- [Instructions for the task]: Find the word "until" in the records and copy every line where it occurs.

- [Stored records]:
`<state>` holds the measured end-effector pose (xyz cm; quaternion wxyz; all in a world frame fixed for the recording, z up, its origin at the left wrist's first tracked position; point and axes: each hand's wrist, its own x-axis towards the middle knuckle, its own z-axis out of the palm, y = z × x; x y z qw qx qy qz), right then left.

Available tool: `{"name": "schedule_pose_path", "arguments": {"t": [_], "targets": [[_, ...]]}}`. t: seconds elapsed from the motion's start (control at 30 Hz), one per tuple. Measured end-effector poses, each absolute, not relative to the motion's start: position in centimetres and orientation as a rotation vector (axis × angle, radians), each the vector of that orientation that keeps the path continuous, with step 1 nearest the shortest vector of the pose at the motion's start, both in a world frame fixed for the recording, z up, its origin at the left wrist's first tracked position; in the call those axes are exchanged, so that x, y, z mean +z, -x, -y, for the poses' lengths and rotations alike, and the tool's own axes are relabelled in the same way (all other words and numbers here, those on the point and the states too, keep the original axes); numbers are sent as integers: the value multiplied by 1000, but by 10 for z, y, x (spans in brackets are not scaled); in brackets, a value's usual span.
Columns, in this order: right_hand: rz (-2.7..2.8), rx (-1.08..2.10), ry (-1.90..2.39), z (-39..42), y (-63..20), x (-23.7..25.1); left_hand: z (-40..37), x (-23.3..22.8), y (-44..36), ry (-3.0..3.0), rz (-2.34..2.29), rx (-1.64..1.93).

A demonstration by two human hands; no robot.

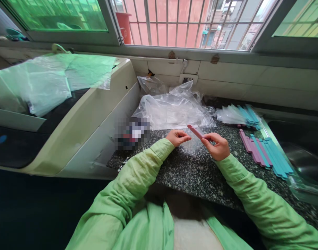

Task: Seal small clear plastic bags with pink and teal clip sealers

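While both forearms in green sleeves reach over the speckled counter [190, 177], the right hand [218, 146] pinches a pink stick [195, 131] by one end, thumb and fingers closed on it, stick angled up-left above the counter. Left hand [177, 137] sits just beside the stick's free end, fingers curled, pinching a thin clear sleeve [191, 144], hard to make out. Pink and blue sticks [265, 154] lie in a row to the right. Clear bag [174, 111] behind. No readable writing; one item is blurred.
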<state>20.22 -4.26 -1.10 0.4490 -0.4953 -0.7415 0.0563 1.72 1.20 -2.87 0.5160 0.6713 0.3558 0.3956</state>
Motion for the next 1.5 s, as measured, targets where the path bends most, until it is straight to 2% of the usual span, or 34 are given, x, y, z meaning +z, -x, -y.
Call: {"name": "schedule_pose_path", "arguments": {"t": [0.33,1.03,1.5], "targets": [[1656,104,1321,37,-209,-11,-15,-31,-15,-1704,-924,878],[1628,86,1323,38,-211,-9,-10,-23,-15,-1932,-979,805],[1871,244,1209,42,-203,-10,-11,-24,-14,-1704,-900,857]]}}
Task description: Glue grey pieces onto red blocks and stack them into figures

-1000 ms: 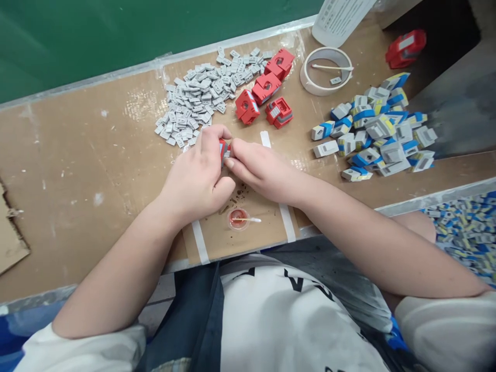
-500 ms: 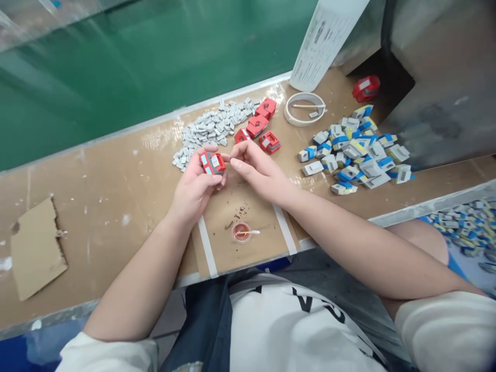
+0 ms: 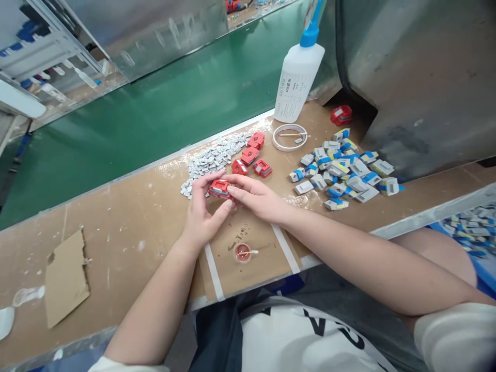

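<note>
1. Left hand (image 3: 202,214) curled around a small red plastic block with a grey face (image 3: 219,188), thumb below and fingers above, lifted just off the brown cardboard-covered bench (image 3: 127,217).
2. Right hand (image 3: 253,196) pinching the same block from the right, fingertips (image 3: 229,189) on its red edge.
3. Just behind the hands: heap of small flat grey tiles (image 3: 211,157) and four loose red blocks (image 3: 250,155).
4. Toward the body: small round dish of reddish liquid with a white swab (image 3: 243,252).
5. Further right: pile of grey, blue and yellow pieces (image 3: 344,170), white tape ring (image 3: 290,137), white squeeze bottle with blue nozzle (image 3: 299,77).
</note>
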The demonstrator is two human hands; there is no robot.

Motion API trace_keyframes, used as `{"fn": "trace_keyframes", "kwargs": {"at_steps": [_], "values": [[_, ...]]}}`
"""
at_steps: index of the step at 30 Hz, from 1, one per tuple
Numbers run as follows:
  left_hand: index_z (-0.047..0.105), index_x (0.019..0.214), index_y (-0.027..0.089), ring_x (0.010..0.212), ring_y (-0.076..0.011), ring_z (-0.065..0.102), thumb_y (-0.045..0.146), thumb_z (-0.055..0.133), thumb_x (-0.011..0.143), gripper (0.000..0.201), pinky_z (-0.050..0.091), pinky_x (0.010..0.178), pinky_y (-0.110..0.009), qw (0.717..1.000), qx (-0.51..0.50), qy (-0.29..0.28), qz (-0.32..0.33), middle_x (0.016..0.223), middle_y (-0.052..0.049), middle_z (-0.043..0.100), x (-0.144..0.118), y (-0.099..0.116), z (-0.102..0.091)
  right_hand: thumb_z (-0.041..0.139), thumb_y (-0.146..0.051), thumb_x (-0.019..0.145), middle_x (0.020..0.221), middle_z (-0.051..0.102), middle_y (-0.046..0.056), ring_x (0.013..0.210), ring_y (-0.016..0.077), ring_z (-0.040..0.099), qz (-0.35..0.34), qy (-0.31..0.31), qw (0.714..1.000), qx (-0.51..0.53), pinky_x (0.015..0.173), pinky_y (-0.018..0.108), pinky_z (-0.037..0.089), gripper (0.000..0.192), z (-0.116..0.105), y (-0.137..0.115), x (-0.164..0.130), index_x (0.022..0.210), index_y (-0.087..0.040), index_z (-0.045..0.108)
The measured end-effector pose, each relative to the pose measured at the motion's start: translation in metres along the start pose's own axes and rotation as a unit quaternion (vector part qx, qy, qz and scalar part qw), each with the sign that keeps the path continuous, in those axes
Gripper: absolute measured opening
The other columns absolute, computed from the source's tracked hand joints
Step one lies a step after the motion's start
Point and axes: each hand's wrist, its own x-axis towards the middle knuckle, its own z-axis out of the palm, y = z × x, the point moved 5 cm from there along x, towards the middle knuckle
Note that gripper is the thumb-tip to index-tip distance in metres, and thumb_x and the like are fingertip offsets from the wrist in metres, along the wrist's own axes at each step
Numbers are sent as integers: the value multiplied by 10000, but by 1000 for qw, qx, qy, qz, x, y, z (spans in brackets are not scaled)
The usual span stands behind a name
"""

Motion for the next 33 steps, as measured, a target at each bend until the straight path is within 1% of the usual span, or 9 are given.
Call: {"fn": "trace_keyframes", "kwargs": {"at_steps": [4, 9, 13, 15, 17, 20, 26, 29, 33], "values": [[587, 1534, 237, 1425, -250, 667, 342, 497, 1122, 435, 525, 1230, -436, 991, 119, -49, 26, 1535, -120, 693, 0, 8, -7, 693, -460, 1030, 964, 689, 16, 773, 124, 630, 20, -4, 1000, 8, 721, 275, 616, 439, -4, 7, 1, 1377, -192, 671], [501, 1646, 212, 1495, -244, 624, 296, 447, 1132, 523, 529, 1244, -414, 981, 175, -81, 30, 1619, -135, 631, -2, 10, -8, 700, -492, 1018, 1009, 729, 36, 805, 145, 660, 18, -26, 999, -32, 783, 330, 652, 501, -2, 5, -1, 1413, -187, 666], [408, 1712, 202, 1506, -255, 615, 281, 415, 1142, 575, 536, 1239, -421, 972, 206, -111, 37, 1627, -156, 616, -5, 10, -7, 681, -463, 1027, 1286, 761, 118, 1113, 244, 739, -41, -29, 983, -174, 1011, 446, 643, 560, 0, -4, -6, 1500, -177, 589], [383, 1722, 184, 1515, -256, 606, 269, 424, 1142, 588, 537, 1236, -404, 968, 216, -117, 56, 1662, -174, 571, -6, 11, -7, 624, -448, 1061, 1426, 719, 156, 1303, 289, 693, -87, -22, 960, -265, 1152, 512, 573, 527, 1, -9, -9, 1499, -162, 569], [377, 1724, 177, 1541, -255, 575, 258, 435, 1142, 590, 525, 1250, -391, 966, 218, -116, 77, 1699, -182, 518, -7, 12, -6, 549, -450, 1099, 1501, 678, 181, 1395, 307, 648, -113, -21, 936, -333, 1205, 545, 528, 502, 2, -12, -11, 1505, -154, 540], [395, 1720, 200, 1555, -252, 553, 251, 454, 1142, 583, 512, 1266, -386, 966, 214, -111, 92, 1714, -166, 494, -8, 14, -5, 478, -475, 1126, 1512, 664, 203, 1386, 320, 654, -128, -23, 912, -389, 1157, 550, 559, 508, 2, -14, -14, 1515, -150, 499], [530, 1644, 202, 1472, -225, 639, 215, 530, 1121, 523, 550, 1230, -342, 970, 208, -64, 104, 1634, -131, 598, -10, 23, -3, 460, -457, 1118, 1398, 712, 208, 1203, 335, 725, -144, -19, 869, -474, 983, 507, 614, 464, 0, -18, -18, 1458, -147, 515], [659, 1536, 210, 1377, -221, 716, 241, 571, 1111, 435, 585, 1194, -340, 981, 181, -29, 70, 1540, -97, 687, -9, 26, -3, 452, -417, 1110, 1324, 738, 200, 1125, 332, 739, -146, -5, 853, -501, 912, 469, 608, 431, 0, -19, -18, 1433, -139, 517], [776, 1389, 220, 1142, -221, 831, 340, 656, 1077, 356, 668, 1047, -318, 990, 134, -3, -43, 1329, -67, 815, -8, 24, -5, 448, -347, 1091, 1258, 747, 188, 1081, 316, 730, -154, -5, 837, -526, 889, 435, 584, 359, 2, -19, -17, 1368, -137, 539]]}}
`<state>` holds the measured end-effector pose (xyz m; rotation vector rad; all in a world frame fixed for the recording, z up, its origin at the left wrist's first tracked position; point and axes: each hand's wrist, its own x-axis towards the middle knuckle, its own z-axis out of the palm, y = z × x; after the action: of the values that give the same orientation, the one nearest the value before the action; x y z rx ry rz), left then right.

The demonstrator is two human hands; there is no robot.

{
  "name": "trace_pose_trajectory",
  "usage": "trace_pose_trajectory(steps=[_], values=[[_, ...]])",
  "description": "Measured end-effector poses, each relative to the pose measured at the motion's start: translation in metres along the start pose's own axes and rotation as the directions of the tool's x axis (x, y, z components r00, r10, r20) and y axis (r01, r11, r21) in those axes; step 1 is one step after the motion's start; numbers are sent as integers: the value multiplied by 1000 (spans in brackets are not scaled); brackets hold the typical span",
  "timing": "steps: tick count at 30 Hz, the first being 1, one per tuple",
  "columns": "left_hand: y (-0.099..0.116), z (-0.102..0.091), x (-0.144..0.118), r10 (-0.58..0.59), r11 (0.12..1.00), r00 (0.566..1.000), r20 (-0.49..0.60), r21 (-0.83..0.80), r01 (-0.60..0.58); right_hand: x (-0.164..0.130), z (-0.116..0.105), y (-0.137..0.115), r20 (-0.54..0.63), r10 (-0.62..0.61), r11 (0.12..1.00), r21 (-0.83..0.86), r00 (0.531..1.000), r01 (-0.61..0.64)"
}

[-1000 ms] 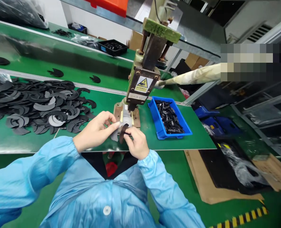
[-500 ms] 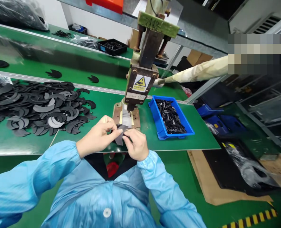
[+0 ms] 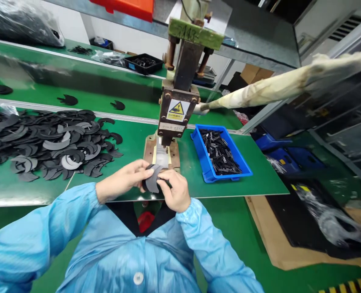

- [Response area]:
Motion for the next 1.5 s, as measured, targets where the path bends most, until it is straight to 2% of the usual span, or 34 are given, x, y, z meaning +z, -x, -y.
Motion for the next 33 steps, as measured, a target at each bend until the straight path is within 1% of the usual span, or 9 are given.

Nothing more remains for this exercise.